### About this task
Quote verbatim the span of lines that begins the listing below and closes with the line containing "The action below".

### Given material

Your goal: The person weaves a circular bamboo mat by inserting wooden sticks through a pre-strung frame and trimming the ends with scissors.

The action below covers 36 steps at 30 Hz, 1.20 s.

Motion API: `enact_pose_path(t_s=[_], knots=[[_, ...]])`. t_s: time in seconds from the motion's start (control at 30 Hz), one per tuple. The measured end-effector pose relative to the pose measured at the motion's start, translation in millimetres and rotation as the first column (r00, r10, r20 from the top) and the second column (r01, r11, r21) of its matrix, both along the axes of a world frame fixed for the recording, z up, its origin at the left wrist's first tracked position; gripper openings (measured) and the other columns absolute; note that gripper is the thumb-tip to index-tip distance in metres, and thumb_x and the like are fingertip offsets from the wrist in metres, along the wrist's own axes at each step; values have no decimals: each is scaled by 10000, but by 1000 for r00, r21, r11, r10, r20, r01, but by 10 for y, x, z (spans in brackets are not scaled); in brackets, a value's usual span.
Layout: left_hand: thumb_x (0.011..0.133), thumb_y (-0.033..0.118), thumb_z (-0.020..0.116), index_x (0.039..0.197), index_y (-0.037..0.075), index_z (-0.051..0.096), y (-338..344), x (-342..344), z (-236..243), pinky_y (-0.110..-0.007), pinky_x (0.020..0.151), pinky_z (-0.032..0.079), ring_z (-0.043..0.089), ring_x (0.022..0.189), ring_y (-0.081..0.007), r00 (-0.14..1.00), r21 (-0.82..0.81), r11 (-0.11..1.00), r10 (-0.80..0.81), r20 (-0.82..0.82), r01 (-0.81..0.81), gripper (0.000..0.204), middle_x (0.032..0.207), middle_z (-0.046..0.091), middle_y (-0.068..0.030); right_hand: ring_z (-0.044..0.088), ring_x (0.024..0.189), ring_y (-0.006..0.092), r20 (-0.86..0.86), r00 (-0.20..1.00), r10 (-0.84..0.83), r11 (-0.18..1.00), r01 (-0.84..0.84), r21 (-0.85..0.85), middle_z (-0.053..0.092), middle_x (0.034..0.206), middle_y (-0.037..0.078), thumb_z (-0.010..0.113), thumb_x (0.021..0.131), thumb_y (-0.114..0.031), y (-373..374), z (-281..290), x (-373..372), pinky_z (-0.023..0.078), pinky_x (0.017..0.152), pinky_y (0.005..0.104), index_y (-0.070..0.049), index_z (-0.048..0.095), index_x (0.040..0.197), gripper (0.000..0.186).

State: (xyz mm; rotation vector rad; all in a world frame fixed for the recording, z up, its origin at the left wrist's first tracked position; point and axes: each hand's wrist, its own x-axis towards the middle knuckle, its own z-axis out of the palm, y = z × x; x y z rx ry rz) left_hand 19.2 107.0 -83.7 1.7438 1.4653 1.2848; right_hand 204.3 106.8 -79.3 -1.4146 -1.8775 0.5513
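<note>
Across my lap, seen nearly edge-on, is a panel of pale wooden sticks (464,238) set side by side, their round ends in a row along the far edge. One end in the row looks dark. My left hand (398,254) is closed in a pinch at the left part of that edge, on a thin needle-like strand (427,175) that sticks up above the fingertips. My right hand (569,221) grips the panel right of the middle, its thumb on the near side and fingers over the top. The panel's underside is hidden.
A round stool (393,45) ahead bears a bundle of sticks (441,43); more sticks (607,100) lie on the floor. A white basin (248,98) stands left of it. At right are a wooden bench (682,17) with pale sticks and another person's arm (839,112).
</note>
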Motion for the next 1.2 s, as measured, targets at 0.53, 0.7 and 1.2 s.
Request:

### Completed task
Your goal: The person weaves a circular bamboo mat by inserting wooden sticks through a pre-strung frame and trimming the ends with scissors.

The action below covers 36 steps at 30 Hz, 1.20 s.

No more work is needed for this exercise.